ENGENEERINGS

A Small Brazilian Portuguese Speech Corpus for Speaker Recognition Study

DOI 10.5433/1679-0375.2024.v45.50518

Citation Semin., Ciênc. Exatas Tecnol. 2024, v. 45: e50518

Received: 3 May 2024; Received in revised for: 5 June 2024; Accepted: 19 June 2024; Available online: 28 June 2024.

Abstract:

A small Brazilian speech corpus was created for educational purposes to study a state-of-the-art speaker recognition system. The system uses the Gaussian Mixture Model (GMM) as a statistical model for speakers and employs the Mel-frequency cepstral coefficients (MFCC) as acoustic features. The results using clean and noisy speech are compatible with the expected results, showing that the bigger the mismatch between training and test conditions, the worse the results. The results also improve with the increase in the utterance length. Finally, the obtained results can be used as baselines to compare with other speaker statistical models created with different acoustic features in different acoustic conditions.

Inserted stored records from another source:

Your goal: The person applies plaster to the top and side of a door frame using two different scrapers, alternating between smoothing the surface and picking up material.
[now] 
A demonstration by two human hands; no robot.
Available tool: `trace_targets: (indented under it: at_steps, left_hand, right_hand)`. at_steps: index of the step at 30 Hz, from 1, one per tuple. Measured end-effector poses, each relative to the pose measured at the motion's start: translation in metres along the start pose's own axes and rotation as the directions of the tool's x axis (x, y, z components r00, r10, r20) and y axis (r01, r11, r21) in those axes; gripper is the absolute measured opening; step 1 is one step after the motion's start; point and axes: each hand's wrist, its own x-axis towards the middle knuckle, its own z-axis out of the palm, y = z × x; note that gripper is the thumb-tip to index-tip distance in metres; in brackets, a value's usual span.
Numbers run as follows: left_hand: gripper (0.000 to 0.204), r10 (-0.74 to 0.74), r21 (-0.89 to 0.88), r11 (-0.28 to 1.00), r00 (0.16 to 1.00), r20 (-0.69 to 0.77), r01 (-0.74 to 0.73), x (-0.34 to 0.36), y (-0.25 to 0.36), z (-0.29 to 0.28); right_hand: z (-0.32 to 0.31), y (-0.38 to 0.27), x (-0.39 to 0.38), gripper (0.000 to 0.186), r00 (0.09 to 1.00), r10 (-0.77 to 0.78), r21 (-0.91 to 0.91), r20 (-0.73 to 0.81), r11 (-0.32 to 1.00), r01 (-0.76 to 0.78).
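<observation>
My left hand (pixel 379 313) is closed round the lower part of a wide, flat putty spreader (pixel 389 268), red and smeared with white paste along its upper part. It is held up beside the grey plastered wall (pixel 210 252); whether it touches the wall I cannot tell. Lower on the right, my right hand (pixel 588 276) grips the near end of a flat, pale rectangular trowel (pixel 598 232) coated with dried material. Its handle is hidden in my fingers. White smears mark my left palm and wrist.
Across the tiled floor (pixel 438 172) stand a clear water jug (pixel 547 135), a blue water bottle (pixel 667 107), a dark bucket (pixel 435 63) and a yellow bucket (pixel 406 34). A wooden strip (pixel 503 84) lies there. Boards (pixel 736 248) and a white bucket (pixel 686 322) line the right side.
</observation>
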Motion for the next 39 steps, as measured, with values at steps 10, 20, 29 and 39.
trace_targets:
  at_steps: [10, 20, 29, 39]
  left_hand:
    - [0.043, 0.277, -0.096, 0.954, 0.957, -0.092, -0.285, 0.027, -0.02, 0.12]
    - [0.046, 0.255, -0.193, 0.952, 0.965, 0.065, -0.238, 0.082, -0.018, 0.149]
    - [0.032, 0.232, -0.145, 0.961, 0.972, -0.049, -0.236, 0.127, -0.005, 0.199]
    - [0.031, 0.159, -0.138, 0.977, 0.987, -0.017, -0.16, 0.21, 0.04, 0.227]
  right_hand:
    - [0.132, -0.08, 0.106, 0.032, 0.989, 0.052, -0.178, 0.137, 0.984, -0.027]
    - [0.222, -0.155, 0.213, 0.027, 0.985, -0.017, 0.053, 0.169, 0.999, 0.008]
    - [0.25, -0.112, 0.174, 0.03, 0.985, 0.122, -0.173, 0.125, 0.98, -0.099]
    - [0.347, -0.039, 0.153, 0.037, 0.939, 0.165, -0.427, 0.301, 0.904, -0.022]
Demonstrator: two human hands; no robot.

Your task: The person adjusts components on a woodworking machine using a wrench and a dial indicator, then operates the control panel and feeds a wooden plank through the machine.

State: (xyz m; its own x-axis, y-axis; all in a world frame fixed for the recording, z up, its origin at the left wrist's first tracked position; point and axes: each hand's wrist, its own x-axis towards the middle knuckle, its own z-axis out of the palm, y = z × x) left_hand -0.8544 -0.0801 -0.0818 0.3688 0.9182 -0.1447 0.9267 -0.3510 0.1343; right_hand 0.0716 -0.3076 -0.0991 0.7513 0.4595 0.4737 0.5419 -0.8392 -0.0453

Keywords: brazilian portuguese speech corpus, GMM, MFCC, speaker recognition

Introduction

The term "corpus" was generally used to express a collection of text and audio data used in computer sciences and computational linguistics. One of the most famous collections is the Brown Corpus (Kučera & Francis, 1967), comprising American English text samples. Nowadays, a corpus is not restricted to computational linguistics and can indicate any collection such as Electromyography (EMG) (Diener et al., 2020), Electrocardiography (ECG) (Jyothi & Geethanjali, 2022), Electroencephalography (EEG) (Kuo & Lee-Messer, 2017), and video data (Zhang et al., 2021).

A speech corpus comprises utterances from both genders, recorded in neutral or emotional states and at different speeds. It is a fundamental part of speaker recognition research that aims to identify a subject from its unique utterances. With a corpus, a recognition system can be developed and further used in applications such as banking, forensics, security, real-time speaker recognition, and emotional state recognition. Although there is a lack of material in Brazilian Portuguese, there are initiatives to construct open Brazilian speech databases that researchers can use.

In the speaker recognition task, the objective is to identify an unknown speaker out of N speakers. Speakers are statistically modeled using acoustic features and employed to verify which model out of N models probably generated a given test utterance. The most known feature for modeling is the Mel-frequency cepstral coefficients (MFCC) and the state-of-the-art statistical model is the Gaussian Mixture Model (GMM). The performance of the developed system depends on the test conditions. The greater the mismatch between training and test conditions, the worse the results. Additionally, the longer the utterance, the better the performance, but research has been conducted to improve the performance for short utterances.

This work presents a small Brazilian Portuguese speech corpus created for didactic purposes. Experiments on speaker recognition tasks, focusing on identifying the speaker in clean and noisy conditions, are developed to define recognition performance baselines and observe degradation due to noise. Thus, section “Corpus - Data Collection and Description” describes the corpus with statistics from the database. Section “Speaker Recognition Task” presents the speaker modeling with GMM and MFCC as acoustic features employed in the experiments. The following sections present the experimental setup, results, and discussions. In the final section, we conclude and give directions on future works.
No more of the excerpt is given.